Five-year credit default swaps on TDC traded around 30 basis points wider bid at 178 basis points, traders said, after US buyout giant KKR joined a bid battle expected to top $10 billion.
"TDC got hit with news on the bid, though it didn't have any effect on the telecom sector," said a trader. "The rest of the market is quiet because people are waiting for issuance."
Private equity bids hurt credit because of worries the bidder will finance any take-over by loading the target's balance sheet with debt. There is some 100 billion euros of private equity cash currently looking for a home, according to estimates published by J.P. Morgan.
Private equity firms have been frustrated in recent months, failing to net targets including Spanish mobile phone company Amena, bought by France Telecom, as well as Wind, the telecoms arm of Italian utility Enel and Cesky Telecom.
Elsewhere, trading remained subdued as investors looked for clues on whether borrowers were likely to emerge soon.
Sales of investment grade corporate bonds this month, including those announced but not yet completed, amount to a mere 2 billion euros.

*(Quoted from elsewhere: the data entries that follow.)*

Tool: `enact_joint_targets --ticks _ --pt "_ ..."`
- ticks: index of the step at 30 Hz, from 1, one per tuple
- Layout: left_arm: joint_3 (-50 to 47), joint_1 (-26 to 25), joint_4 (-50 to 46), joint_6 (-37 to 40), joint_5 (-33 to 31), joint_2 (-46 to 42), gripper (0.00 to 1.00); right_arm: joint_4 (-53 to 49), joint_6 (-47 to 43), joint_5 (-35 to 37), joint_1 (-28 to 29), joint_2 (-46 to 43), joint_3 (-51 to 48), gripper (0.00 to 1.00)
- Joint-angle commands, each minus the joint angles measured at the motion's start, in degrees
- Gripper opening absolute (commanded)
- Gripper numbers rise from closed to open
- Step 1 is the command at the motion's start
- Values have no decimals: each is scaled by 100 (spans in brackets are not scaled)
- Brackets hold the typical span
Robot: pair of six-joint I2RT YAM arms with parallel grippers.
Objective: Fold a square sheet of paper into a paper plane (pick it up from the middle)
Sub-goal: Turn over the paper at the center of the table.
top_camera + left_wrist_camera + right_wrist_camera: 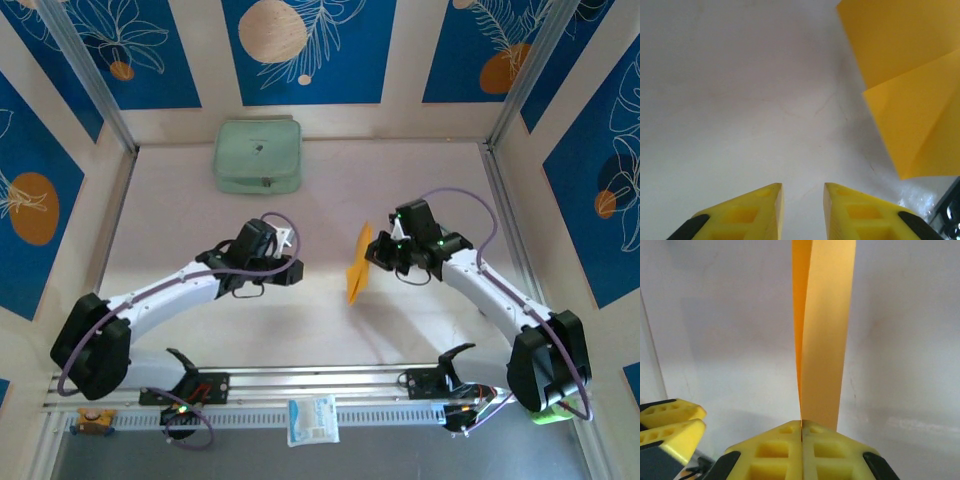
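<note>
One white-and-blue packet (313, 418) at the near rail. Desk (330, 330): bare and pale around both arms, side walls well apart. Left pincer (802, 192): fingers a narrow gap apart, holding nothing, near the sheet of paper (822, 330). Right pincer (801, 424): clamped tight on the sheet's edge. Sheet orange-yellow, folded double with a diagonal crease, held edge-up between the pincers at mid-desk. Far edge: pale green pouch (257, 156)

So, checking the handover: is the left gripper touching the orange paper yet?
Apart. In the left wrist view, bare table separates the open left gripper from the paper.
</note>
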Motion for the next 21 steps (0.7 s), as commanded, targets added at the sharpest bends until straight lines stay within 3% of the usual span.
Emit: enact_joint_targets --ticks 1,3,7,9,12,13,16,19,21 --pt "-230 310 159 -89 -76 -297 29 -1188 -556 908 307 144 608 7" --pt "-361 544 257 -104 17 -472 30 -1730 -662 1400 510 416 1034 6" --pt "-522 932 209 -77 -27 -827 36 -2819 -600 3188 1056 959 1887 5" --pt "-566 982 105 -82 -351 -988 46 -3245 -477 4061 1293 1192 2182 5" --pt "-613 1026 -75 -58 -853 -1258 48 -3838 -171 5284 1701 1597 2526 5" --pt "-654 1027 -126 -113 -1078 -1373 53 -4016 -14 5548 1858 1768 2604 5" --pt "-803 1042 -299 -275 -1654 -1766 63 -4293 251 5863 2172 2390 2808 4" --pt "-968 1057 -522 -421 -2229 -2225 81 -4273 180 5662 2505 3163 3063 4" --pt "-1082 1068 -615 -446 -2406 -2514 84 -4273 212 5608 2771 3621 3271 4"
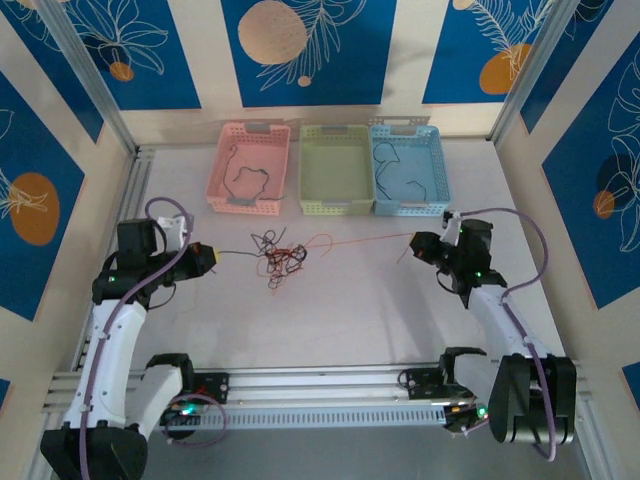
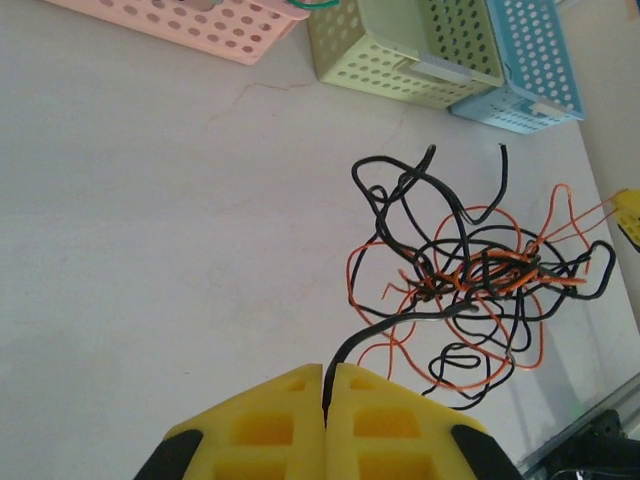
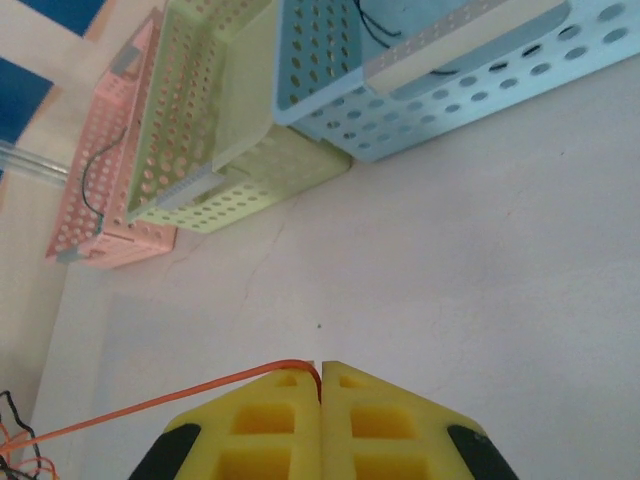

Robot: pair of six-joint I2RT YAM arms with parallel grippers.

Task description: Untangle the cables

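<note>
Cables [image 1: 283, 256] clumped at centre, between grippers. Left gripper [image 1: 214, 255] pinching black strand [image 2: 385, 322]; right gripper [image 1: 413, 246] pinching orange strand [image 3: 150, 404]. Strands stretch left-right; clump nearer left gripper. Outward pull along that line looks next.

From above and behind the arm bases, we look down and forward across the white tabletop [image 1: 380, 310] to the perforated plastic pink basket [image 1: 251, 167], green basket [image 1: 337, 168] and blue basket [image 1: 410, 167] at its far edge. Our wrist views sit low and close behind the yellow foam left gripper [image 2: 324, 375] and right gripper [image 3: 320, 372], facing those same baskets. All three share the tangled clump of thin black and orange cables [image 1: 283, 256].
</note>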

That compares with 14 billion euros for the whole of September last year.
One credit that did see action on Thursday was Safeway, the cost of protection on which rose five basis points to 74 basis points after Britain's GMB trade union voted in favour of strike action at parent supermarket group Wm Morrison.
"Spreads are so tight that a lot of investors have got long and even the smallest amount of bad news can have an effect," said a trader.
Elsewhere, debt in Kingfisher Plc, the owner of Britain's B&Q and France's Castorama home improvement chains, slipped as it posted a 23 percent fall in first-half profits.
Five-year default swaps on Kingfisher widened 3 basis points to 50 basis points, a trader said, while its bonds traded one or two basis points wider. Ratings agency Fitch said it may cut its BBB+ rating on the company.
Rival home improvement chain Focus Group also suffered in the high-yield market, with its sterling mezzanine note due 2015 dropping 5 percentage points to be bid at 75 percent of face value, another trader said.
The FTSE Euro Corporate Bond Index showed investment-grade corporate bonds in euros yielding an average 36.5 basis points more than similarly dated government bonds at 1440 GMT, 0.3 basis points tighter on the day.
Greek mobile operator TIM Hellas plans to start marketing a 1.28 billion euro ($1.56 billion) two-part high-yield bond next week to finance its buyout earlier this year by private equity firms, a market source said on Thursday.
The sale will comprise a 925 million euro 7-year senior secured floating-rate note and a 355 million euro 8-year senior unsecured bond, the source said.
German phone operator Deutsche Telekom sold a 9-year, 250 million pound ($456 million) bond priced to yield 69 basis points over Gilts, said a source familiar with the deal. The bond pays a coupon of 4.875 percent and was sold at 99.715 percent of face value.